If you are in the midst of a divorce, you know how complex property division can be. California is a community property state, which means the court presumes that both spouses jointly own all marital property. On paper, this sounds like a simple process, but that is not always the case.

Of all the property couples own, the family home often causes the most conflict. Spouses can argue indefinitely about what to do with the home, but when emotions rule these discussions, a fair and realistic resolution may be elusive. After creating a family inside the home, it can be difficult to let go, but in many cases, keeping the house is not the wisest goal in terms of property division. Here is why.

In addition to monthly mortgage payments, there are many costs associated with maintaining a home. These costs include utility payments, home repair and maintenance expenses and insurance premiums. Even when one spouse can afford these expenses, keeping the home can make it difficult or impossible to manage other expenses associated with day-to-day life.
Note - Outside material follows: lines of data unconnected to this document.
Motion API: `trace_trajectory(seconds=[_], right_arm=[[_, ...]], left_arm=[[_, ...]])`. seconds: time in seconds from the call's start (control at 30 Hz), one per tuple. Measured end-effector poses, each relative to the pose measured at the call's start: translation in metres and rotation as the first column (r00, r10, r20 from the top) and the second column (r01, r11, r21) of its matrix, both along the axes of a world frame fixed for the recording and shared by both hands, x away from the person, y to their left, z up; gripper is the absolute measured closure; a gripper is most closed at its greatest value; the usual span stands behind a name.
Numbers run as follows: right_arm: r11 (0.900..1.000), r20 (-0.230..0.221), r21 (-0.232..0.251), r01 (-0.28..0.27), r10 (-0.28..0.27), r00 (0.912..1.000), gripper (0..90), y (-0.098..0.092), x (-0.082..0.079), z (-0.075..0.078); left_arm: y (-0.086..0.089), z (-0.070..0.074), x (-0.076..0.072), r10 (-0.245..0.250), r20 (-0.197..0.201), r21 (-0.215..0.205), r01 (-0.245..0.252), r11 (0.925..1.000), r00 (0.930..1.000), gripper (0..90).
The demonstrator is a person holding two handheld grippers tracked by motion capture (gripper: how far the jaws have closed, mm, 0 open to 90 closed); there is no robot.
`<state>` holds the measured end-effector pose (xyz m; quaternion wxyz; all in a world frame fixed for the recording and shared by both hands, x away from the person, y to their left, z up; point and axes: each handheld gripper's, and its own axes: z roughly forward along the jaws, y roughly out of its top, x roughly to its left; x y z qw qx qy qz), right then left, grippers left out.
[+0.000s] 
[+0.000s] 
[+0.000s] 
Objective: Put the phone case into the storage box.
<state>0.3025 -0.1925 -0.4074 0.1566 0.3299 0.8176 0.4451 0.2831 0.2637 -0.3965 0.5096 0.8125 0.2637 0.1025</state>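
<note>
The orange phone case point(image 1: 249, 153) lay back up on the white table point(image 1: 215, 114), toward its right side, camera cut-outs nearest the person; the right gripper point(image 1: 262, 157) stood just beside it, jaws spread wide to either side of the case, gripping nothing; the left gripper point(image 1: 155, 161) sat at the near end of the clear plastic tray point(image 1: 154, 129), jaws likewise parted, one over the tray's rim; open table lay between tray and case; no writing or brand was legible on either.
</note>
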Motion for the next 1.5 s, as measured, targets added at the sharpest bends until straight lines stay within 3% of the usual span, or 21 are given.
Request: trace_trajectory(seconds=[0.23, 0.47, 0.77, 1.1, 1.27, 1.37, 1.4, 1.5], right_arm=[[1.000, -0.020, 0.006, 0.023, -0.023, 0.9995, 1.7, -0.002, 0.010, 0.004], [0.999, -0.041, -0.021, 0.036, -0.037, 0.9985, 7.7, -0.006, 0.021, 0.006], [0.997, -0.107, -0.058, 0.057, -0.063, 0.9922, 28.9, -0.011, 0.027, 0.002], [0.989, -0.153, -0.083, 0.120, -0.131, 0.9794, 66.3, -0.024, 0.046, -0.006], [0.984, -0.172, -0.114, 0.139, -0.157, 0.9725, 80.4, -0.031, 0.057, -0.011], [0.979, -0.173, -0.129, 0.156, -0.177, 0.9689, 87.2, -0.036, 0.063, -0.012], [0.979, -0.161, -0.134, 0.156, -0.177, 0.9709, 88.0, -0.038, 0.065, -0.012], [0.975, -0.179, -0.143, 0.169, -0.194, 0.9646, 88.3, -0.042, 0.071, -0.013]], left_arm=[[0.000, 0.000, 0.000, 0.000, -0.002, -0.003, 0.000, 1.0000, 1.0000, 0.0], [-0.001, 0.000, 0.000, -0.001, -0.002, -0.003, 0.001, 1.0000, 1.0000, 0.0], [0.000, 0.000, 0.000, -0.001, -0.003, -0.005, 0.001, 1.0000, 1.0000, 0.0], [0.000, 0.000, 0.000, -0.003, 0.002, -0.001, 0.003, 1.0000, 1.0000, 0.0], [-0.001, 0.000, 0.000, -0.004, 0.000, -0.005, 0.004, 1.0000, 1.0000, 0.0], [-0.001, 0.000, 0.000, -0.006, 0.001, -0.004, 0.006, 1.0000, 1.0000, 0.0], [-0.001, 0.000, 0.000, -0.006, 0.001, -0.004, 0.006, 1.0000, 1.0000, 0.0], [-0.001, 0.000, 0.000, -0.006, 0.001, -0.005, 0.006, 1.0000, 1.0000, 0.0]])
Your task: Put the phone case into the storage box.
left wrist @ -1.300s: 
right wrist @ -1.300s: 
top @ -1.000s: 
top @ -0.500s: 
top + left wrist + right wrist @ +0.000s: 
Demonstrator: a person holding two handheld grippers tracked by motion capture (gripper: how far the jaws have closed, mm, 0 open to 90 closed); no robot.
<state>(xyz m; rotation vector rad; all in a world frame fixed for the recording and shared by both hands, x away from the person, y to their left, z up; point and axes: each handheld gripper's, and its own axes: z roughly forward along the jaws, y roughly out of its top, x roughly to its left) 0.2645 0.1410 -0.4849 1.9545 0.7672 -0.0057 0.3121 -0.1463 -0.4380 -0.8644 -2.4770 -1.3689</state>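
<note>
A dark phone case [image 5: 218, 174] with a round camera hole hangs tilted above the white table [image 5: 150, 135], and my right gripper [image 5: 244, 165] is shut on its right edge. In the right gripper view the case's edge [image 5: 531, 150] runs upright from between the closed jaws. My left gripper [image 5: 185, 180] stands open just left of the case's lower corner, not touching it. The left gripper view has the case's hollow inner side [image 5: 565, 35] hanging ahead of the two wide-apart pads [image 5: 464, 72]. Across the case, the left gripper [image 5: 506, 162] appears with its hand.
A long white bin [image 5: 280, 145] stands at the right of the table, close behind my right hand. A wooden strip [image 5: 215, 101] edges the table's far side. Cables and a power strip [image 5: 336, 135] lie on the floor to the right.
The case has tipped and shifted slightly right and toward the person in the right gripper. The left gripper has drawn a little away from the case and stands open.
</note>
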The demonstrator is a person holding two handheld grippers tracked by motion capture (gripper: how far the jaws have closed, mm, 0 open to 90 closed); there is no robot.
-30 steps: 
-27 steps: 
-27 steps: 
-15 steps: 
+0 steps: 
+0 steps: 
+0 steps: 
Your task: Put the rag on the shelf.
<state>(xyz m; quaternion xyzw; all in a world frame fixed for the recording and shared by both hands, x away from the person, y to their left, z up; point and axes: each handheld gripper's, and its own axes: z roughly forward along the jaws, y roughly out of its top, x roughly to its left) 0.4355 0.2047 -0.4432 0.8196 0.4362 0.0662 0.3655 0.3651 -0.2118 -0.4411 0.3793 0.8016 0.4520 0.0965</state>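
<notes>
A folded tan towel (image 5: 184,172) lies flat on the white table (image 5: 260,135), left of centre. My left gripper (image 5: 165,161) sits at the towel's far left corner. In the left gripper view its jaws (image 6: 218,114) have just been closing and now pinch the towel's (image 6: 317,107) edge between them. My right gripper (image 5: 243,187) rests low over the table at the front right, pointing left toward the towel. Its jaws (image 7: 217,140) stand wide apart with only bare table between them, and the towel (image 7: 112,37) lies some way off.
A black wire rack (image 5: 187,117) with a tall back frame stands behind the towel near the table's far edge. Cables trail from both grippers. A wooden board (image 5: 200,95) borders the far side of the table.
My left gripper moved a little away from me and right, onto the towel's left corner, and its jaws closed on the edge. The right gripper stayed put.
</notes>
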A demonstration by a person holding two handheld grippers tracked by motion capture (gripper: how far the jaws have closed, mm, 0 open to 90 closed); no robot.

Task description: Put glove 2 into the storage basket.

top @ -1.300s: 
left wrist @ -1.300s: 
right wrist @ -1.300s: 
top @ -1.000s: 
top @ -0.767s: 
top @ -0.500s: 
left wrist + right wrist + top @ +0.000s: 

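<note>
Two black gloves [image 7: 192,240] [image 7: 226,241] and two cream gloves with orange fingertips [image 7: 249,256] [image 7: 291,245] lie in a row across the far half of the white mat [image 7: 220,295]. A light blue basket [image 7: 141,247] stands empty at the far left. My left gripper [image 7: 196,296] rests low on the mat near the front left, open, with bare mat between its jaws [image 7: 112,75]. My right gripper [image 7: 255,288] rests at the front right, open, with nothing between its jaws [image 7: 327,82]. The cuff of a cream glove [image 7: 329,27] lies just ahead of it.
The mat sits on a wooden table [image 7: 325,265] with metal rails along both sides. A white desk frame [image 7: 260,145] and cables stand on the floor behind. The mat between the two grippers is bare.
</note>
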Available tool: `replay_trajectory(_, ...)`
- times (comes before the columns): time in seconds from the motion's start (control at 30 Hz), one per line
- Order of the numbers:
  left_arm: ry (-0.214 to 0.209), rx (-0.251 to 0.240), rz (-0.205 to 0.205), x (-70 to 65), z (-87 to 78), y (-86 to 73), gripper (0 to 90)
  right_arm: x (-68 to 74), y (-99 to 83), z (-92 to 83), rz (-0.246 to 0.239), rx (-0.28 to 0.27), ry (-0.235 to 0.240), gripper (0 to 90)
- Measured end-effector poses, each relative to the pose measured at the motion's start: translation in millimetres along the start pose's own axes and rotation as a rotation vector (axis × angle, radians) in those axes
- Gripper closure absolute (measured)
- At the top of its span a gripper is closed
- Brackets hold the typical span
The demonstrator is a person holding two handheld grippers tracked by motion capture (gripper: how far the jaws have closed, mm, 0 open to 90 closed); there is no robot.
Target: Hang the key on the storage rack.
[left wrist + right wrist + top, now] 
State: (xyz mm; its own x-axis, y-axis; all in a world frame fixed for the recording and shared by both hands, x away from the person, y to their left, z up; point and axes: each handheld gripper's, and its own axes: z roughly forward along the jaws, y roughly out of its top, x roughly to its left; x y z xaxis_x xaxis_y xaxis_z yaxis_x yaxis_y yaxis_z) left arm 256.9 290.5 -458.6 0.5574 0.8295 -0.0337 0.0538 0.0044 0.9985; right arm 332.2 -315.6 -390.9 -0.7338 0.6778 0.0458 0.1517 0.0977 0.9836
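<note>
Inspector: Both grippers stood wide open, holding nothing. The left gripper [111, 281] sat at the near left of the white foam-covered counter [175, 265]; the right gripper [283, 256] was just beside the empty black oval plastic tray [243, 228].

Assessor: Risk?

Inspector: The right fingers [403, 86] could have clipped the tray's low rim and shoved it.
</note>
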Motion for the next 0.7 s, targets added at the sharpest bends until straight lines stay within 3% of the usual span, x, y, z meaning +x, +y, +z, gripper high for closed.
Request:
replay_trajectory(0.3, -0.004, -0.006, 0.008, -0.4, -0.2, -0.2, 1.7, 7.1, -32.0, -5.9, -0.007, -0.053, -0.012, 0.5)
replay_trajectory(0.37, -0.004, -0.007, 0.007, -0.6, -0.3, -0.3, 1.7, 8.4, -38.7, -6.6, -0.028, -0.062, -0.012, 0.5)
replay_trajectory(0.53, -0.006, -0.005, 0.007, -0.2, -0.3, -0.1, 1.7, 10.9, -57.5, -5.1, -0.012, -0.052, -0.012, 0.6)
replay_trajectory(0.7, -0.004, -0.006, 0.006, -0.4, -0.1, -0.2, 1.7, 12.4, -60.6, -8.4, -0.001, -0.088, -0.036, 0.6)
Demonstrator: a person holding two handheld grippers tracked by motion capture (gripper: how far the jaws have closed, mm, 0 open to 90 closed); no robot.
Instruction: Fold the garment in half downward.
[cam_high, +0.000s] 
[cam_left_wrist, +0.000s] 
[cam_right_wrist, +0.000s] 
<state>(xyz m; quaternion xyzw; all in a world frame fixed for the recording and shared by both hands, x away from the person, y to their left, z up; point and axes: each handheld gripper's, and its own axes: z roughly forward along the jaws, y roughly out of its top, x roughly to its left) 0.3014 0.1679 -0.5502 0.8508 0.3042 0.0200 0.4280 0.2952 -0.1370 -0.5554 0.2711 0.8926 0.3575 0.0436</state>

There may also be tax consequences for the spouse who gets the family home during property division. Married couples can exclude a large portion of capital gain when selling a home, which is beneficial when paying taxes on the home. For a single person who decides to sell the home after a divorce, these exclusions are significantly smaller. This can mean owing thousands of dollars in capital gain taxes.

A great way to make informed decisions during the property division stage of divorce is seeking guidance from an attorney. The right representation can make a large difference in the strength of your financial situation in the aftermath of your divorce.